I’d never thought of it, but plants in a children’s garden have to stay small enough so that small people don’t disappear in them.

Sounds like the beginning of a scary fairy tale.

So here was one of landscape supervisor Pat McKernan’s tasks as he chose the plant palette: find shrubs that form a lush, effective maze without being in danger of growing too tall.

He knew he wanted boxwoods for the job, but he had to buy from Ohio to get the Green Mountain variety that would fit the size requirements.

Such are the magical things happening as the Downing Children’s

Garden takes shape, structurally and botanically, on the west side of the current 9.5 acres of gardens. The new garden will open July 2.

By breaking into the new area of the children’s garden, Botanica has almost doubled in size when you take into account the area that’s been enclosed by a chain-link fence, 8.15 acres.

You know that exaltation you feel when tearing out a section of lawn for a new garden bed? Pat has that feeling in the new garden, stretching out with new hydrangeas and viburnums, compact buddleia and hardy hibiscus. Monrovia, Greenleaf and Ball Seed Co. all are contributing new plant material that isn’t growing anyplace else yet.

“There’s a lot of stuff in a small area,” Pat says. Plants need to be big enough to screen, but not get taller than 5 feet along paths.

Among the new plants is a variegated red salvia that is supposed to get 4 feet tall, with a lot of yellow variegation in the foliage.

“I think it’s going to be a knockout when it gets up there and blooms,” Pat says.

Most of the trees and shrubs have been planted, but the irrigation system is still going in and steep hills are being shored up. Then the bulk of the perennials and annuals will be planted.

The garden will also be home to some farm crops — milo, corn, soybeans, wheat. Not always the most ornamental, so a new way of looking at things.

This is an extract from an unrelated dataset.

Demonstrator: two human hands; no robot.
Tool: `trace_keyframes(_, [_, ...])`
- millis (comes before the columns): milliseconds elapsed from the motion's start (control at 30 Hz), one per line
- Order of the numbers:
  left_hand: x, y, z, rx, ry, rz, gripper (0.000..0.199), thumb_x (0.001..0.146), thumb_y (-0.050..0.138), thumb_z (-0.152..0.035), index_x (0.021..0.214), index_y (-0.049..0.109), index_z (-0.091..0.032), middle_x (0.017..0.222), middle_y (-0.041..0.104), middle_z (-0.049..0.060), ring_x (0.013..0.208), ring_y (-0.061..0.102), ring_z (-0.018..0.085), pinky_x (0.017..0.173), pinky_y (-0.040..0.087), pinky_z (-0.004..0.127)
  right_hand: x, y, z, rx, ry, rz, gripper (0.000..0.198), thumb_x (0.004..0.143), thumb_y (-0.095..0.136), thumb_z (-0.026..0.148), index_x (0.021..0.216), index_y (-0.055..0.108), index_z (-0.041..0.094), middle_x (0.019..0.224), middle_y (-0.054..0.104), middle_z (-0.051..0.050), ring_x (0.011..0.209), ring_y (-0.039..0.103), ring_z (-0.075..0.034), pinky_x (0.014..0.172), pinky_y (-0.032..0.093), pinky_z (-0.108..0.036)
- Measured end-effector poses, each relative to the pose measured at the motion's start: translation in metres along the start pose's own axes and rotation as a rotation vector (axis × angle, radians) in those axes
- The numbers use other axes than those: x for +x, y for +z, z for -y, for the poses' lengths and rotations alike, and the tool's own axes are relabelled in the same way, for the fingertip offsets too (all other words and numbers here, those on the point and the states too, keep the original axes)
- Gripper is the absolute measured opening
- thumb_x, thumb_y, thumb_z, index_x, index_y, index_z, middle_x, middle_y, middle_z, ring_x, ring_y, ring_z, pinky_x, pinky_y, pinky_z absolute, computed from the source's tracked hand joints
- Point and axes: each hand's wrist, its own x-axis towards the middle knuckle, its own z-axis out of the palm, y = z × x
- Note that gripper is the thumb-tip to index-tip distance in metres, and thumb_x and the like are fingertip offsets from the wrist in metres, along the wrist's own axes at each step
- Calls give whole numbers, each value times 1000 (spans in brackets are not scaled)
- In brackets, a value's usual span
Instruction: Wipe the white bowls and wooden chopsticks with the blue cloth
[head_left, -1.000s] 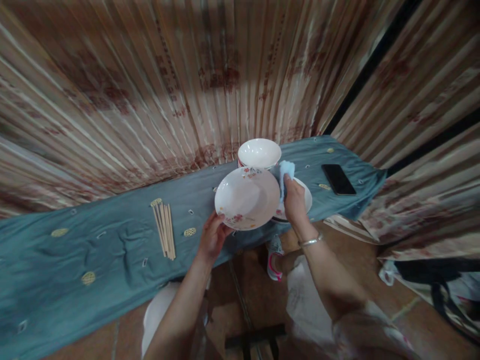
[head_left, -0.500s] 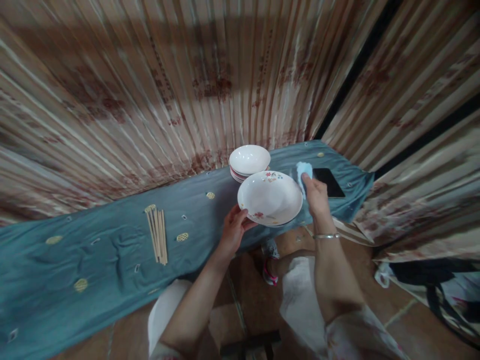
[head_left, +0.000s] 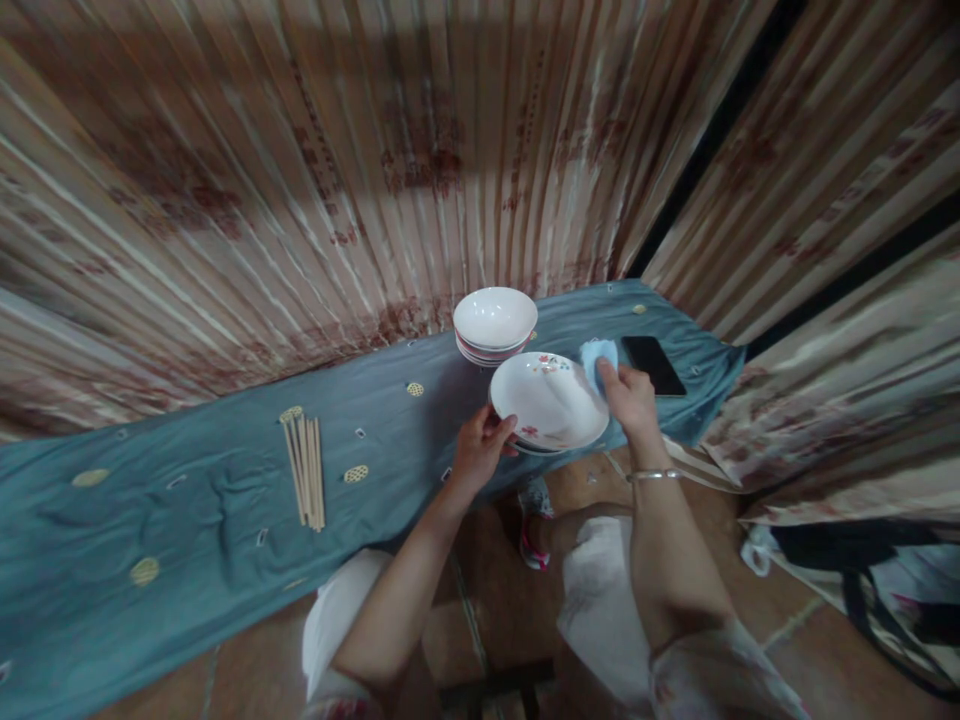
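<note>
My left hand (head_left: 480,452) grips the near rim of a white plate with a flower pattern (head_left: 547,402), held low over the blue-clothed table (head_left: 187,500); another plate edge shows just under it. My right hand (head_left: 630,398) holds a light blue cloth (head_left: 598,357) against the plate's right rim. A stack of white bowls (head_left: 495,322) stands just behind the plate.
A bundle of wooden chopsticks (head_left: 303,470) lies on the cloth to the left. A black phone (head_left: 652,352) rests near the table's right end. Striped curtains (head_left: 375,170) hang close behind the table. My knees and a shoe show below the table edge.
The plate has come down from a raised tilt to lie nearly flat and low over the table. My right hand with the cloth has stayed at the plate's right rim.
</note>
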Motion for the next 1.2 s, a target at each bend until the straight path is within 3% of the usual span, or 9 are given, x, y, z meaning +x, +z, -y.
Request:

Getting everything into the ground has been a huge job. Only one gardener has been added to Botanica’s staff to accommodate the new garden, so lots of volunteers, including a group from Boeing last Saturday, are helping to get it done.

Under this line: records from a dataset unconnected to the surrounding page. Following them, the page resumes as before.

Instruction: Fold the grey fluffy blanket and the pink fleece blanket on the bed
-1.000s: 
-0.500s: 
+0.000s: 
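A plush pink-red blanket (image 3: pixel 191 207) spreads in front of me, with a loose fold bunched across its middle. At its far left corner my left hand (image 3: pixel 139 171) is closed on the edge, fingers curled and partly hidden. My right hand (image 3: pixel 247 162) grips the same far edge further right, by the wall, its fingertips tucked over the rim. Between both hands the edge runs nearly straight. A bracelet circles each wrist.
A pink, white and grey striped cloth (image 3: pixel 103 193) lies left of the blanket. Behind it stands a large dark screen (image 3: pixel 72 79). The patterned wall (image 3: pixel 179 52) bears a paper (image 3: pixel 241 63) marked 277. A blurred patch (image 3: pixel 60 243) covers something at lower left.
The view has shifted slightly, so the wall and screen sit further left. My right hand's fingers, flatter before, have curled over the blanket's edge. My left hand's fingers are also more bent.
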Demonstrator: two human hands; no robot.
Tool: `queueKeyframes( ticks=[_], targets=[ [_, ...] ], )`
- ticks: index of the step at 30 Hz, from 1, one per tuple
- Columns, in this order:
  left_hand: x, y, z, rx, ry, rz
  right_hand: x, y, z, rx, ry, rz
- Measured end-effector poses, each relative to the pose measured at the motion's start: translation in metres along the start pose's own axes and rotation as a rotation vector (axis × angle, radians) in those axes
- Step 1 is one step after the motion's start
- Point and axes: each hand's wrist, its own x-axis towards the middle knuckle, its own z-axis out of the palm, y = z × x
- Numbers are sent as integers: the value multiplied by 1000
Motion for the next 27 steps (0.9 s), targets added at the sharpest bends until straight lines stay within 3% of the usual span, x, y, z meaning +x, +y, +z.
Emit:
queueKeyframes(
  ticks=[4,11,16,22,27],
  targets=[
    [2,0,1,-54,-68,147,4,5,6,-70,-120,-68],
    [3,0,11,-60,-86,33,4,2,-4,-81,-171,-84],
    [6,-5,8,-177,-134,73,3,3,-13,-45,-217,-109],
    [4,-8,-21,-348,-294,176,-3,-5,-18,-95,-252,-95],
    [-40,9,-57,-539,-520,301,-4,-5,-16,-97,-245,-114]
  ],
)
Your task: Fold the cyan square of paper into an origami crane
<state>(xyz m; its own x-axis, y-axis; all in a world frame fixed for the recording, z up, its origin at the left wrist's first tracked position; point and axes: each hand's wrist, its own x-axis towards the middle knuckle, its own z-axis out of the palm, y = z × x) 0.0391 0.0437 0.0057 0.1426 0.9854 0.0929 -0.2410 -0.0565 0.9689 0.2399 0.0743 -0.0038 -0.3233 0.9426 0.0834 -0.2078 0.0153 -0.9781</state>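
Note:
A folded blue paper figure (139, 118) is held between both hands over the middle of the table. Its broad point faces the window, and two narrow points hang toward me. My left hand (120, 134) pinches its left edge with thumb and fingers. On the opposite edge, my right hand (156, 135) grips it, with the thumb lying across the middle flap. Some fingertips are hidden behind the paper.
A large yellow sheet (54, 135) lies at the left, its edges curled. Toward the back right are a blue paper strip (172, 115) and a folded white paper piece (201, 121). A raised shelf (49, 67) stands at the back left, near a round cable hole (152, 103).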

If you’ve visited Botanica recently you’ve probably seen parts of the gardens blocked off and changing shape as the blending of old and new takes place. The outside wall of the xeriscape garden has been removed, and that garden has been expanded out (though not planted yet) toward the children’s garden. Some cedars growing in the xeriscape garden will be removed, as it was getting too shady anyway. A redbud tree on the end of the adjacent pond will be removed to open up the view.

Those aren’t the only changes to the current gardens. The woodland path has been paved. That makes us nature freaks bristle, but “actually it gives it a neat appearance,” Pat says, pointing out that for many people, the garden ends where the pavement does, and so most visitors never went into that area.

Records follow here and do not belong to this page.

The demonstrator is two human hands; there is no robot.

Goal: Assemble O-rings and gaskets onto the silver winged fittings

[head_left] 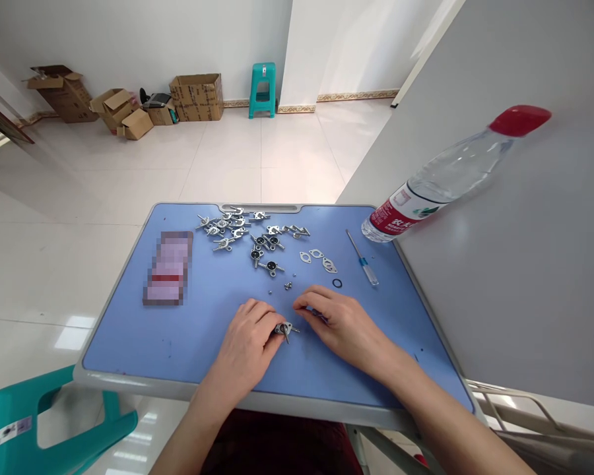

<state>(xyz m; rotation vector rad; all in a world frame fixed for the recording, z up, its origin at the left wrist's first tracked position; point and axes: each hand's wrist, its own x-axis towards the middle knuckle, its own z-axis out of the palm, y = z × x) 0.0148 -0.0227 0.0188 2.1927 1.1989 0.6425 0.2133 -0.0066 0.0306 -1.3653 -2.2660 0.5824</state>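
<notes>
Left hand [247, 340]: thumb and fingers pinch a small silver metal fitting [284, 327] with thin tubes, near the front edge of the blue tabletop [129, 340].
Right hand [342, 323]: just beside it, fingers curled; cannot tell what they pinch.
Farther back: similar silver fittings [239, 232], clustered.

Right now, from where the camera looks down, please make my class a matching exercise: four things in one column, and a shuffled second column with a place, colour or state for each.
Column one
1. Metal fitting
2. Screwdriver
3. Bottle
4. Tabletop

Column two
A. Blue, edged in grey
B. Red-capped and see-through, with a label
C. In the grip of the left hand
D. Lying down, handle end nearer the person

Right pairs: 1-C, 2-D, 3-B, 4-A
</notes>
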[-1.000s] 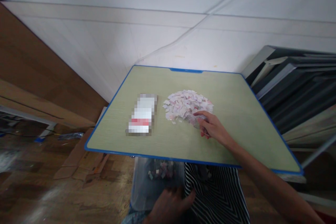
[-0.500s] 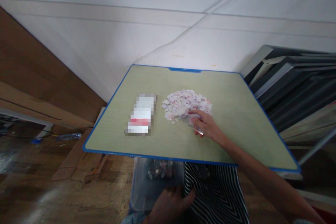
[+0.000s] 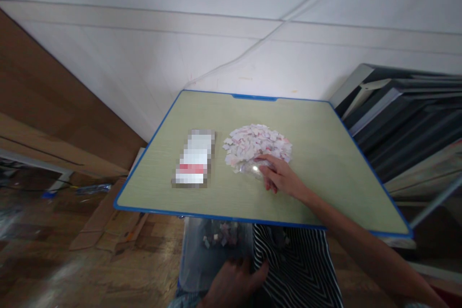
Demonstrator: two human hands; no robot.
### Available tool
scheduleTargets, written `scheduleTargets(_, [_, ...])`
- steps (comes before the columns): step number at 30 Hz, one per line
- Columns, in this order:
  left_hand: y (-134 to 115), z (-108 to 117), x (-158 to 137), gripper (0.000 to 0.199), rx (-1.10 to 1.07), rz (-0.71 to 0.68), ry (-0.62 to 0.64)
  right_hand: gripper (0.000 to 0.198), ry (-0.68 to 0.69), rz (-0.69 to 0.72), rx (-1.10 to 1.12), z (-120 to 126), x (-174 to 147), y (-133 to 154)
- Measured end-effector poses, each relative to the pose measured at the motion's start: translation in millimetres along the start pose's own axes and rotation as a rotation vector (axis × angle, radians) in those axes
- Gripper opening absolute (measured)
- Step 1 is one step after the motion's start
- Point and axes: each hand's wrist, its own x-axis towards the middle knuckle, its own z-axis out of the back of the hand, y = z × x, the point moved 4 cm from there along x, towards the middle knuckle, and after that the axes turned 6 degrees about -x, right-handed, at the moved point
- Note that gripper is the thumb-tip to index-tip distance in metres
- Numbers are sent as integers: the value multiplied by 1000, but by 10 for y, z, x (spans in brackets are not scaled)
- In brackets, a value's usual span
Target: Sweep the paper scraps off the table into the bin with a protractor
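A heap of small torn paper-like pieces [image 3: 258,139], whitish with pink bits, lies in the middle of the pale green table [image 3: 310,130]. At the heap's near edge, my right hand [image 3: 279,175] is closed on a clear, shiny piece of plastic [image 3: 250,168] that catches the light; its exact kind I cannot make out. My left hand [image 3: 234,281] is low, below the table's front edge, over a translucent plastic bin [image 3: 191,260]. It appears to hold nothing, with the thumb spread from the fingers, though the area is dim. Several small pieces [image 3: 224,235] lie inside the bin.
Left of the heap lies a phone-shaped thing [image 3: 194,159], blurred out by pixels. A blue rim [image 3: 159,210] edges the table, with a white wall [image 3: 216,43] behind. Dark flat panels [image 3: 415,110] lean at the right. Cardboard [image 3: 104,221] lies on the floor at left.
My right hand has turned slightly, and the clear plastic piece now reaches out to its left, against the heap's near edge. My left hand has stayed in place.
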Motion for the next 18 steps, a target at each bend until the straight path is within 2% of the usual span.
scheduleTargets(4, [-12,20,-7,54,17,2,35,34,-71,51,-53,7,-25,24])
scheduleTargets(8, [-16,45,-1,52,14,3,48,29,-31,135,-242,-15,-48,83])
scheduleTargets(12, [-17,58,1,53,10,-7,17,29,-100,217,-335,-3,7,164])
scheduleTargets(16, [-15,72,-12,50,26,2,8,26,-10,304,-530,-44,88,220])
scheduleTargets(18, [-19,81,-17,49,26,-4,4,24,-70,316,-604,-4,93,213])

Back in the new garden, orange tape marks the 156 trees that were kept from the wild Sim Park meadow that has been tamed. Much of it had been soapberry thickets, and poison ivy wound its way throughout. The poison ivy has been sprayed for the past three years, Pat says, which took it and some other growth, too. A dead 1½-inch stub alongside a tree trunk is evidence of how big the poison ivy had grown.

The soil has been improved with 900 cubic yards of compost from Singletree Stables — and it wasn’t enough, so more had to be purchased from Evergreen Recycle.

And, of course, weather always plays its part in the planting of a garden.

“It’s been so dry we haven’t even had a weed problem,” Pat said, chuckling. But then everything must be watered. And the 100-degree day last week burned up a few newly planted cedars.

It’s amazing how the look of the terrain has changed when you first see it, and it kind of throws you off-balance when you’ve been used to one outline of Botanica for 24 years.

But there are comforting signs that nature abides.

The tracks of a blonde fox and her six babies can be seen in the sandbox of the children’s garden.

“Every day they come through here checking out what the silly humans are up to,” Pat says.

And a robin has made a nest in a new tree lilac alongside the new garden’s treehouse, the activity in the Monster Woods not deterring the bird at all.

“It amazes me she sits there,” Pat says.